Elsheikh’s mother was so shocked by his sudden radicalisation, she traveled to Sudan to seek advice from family members.
He was supposed to pick her up from the airport when she flew back. Instead, she was met by younger son Mahmoud who told her he had gone to Syria.
Elsheikh first joined an Al Qaeda affiliate in the region before being recruited into Islamic State.
He went to fight for radical Islam but made his reputation as a torturer rather than a soldier.
According to the US Department of State, Elsheikh loved waterboarding, mock executions and crucifixions.
His younger brother Mahmoud later joined him in Syria and he was killed while fighting with Islamic State forces in Iraq in 2015.
Today a US court jailed Elsheikh for life.

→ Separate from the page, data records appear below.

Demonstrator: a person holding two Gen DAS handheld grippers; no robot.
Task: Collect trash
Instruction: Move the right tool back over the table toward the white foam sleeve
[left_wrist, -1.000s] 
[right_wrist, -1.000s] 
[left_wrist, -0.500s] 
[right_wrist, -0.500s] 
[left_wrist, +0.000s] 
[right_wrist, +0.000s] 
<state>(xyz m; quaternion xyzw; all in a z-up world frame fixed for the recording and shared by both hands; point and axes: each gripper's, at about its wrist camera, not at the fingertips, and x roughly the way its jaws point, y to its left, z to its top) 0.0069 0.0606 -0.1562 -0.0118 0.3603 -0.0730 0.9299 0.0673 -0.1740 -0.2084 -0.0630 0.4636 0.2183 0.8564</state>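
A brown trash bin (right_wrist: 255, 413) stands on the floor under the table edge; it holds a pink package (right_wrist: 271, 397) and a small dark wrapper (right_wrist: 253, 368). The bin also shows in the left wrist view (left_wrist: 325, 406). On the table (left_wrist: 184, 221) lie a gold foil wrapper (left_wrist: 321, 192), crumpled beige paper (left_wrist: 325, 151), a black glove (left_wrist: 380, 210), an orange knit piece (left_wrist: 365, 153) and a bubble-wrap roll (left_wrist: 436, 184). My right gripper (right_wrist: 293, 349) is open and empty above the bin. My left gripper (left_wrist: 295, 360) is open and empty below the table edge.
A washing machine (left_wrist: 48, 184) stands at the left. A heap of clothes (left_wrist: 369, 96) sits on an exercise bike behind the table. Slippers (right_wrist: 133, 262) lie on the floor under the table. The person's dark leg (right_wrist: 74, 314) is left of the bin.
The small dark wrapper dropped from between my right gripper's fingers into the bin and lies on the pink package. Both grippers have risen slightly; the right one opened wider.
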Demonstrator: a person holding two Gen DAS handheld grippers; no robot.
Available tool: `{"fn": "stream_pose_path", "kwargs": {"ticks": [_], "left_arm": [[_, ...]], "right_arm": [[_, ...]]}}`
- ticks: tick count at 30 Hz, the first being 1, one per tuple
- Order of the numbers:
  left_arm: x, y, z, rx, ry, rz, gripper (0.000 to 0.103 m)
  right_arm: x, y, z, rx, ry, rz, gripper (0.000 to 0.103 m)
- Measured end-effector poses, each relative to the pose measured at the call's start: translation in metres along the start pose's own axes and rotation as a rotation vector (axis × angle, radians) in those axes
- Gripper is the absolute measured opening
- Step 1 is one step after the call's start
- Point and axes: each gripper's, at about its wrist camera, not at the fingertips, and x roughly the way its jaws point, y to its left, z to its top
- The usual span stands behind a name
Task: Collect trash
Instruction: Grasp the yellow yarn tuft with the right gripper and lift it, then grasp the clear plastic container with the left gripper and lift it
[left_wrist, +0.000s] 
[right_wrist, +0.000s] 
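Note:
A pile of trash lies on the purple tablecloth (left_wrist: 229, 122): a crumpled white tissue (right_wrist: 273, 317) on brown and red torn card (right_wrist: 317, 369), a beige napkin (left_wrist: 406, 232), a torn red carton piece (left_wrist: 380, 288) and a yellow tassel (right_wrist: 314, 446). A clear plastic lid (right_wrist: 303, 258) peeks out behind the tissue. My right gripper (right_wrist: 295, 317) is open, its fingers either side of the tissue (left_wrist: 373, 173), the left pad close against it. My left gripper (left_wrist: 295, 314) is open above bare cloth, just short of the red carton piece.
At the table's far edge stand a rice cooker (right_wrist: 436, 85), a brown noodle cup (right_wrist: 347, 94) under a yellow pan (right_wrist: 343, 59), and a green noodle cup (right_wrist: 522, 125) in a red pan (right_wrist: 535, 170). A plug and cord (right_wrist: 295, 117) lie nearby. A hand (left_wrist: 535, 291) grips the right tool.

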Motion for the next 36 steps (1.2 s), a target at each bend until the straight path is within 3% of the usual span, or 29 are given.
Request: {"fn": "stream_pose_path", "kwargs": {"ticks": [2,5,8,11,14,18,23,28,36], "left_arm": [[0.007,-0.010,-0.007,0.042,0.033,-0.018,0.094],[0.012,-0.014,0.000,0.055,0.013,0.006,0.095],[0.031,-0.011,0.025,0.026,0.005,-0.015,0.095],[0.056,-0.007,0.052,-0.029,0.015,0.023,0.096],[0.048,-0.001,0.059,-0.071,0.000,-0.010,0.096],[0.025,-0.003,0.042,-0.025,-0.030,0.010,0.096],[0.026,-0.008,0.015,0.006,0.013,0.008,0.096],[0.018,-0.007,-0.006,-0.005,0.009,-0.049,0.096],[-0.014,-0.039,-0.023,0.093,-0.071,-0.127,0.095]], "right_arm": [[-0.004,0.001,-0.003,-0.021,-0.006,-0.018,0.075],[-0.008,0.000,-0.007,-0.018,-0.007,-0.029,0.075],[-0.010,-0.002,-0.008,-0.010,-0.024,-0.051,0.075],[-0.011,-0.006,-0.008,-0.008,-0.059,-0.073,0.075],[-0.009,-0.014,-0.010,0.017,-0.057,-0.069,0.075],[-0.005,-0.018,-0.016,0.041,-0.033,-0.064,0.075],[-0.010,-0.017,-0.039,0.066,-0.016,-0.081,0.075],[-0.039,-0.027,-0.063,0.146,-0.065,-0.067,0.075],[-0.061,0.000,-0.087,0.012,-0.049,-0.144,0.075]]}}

David Haines’ brother Mike said: “Today’s judgement provides another victory for humanity over the hateful ideologies of extremism.
“While the verdict provides no consolation for David’s life, it sends a powerful message to those tempted to follow the same destructive path.
“I continue to stand by the words I delivered in April. The actions of these men caused untold damage to so many, not least my brother David, but I will not allow it consume me.”
“I offer Elsheikh my forgiveness, and I sincerely hope that he uses his time in incarceration to recognise the pain he has inflicted.”
“I will continue to dedicate my life to honouring my brother David through my anti-extremism charity Global Acts of Unity. Only through tolerance, compassion and understanding can we reject hatred that seeks to divide us.”
“Finally, thank you to the US and UK authorities. Justice is served once again, and my family and I can finally move closer to peace.”
Earlier this week, Scotland Yard revealed how survivors of the “Beatles” helped give detectives a “jigsaw” of vital clues.
Elsheikh and Kotey were also linked to an English Defence League counter-protest in central London in September 2011.
Commander Richard Smith, head of the Yard’s counter-terrorism command, said yesterday: “This is one of the most significant international terrorism cases ever brought to trial.
“These were some of the most barbaric terrorist acts ever seen, carried out with chilling callousness and brutality.”
He added: “This was a painstaking investigation, unprecedented in scale, carried out by skilled and determined officers which involved taking tiny fragments of information about these men – gathered from isolated events that occurred years earlier – and piecing them together to paint a compelling picture proving their involvement in terrorist crimes committed in Syria.
“Elsheikh and Kotey thought they were beyond the reach of the law, but they were wrong.”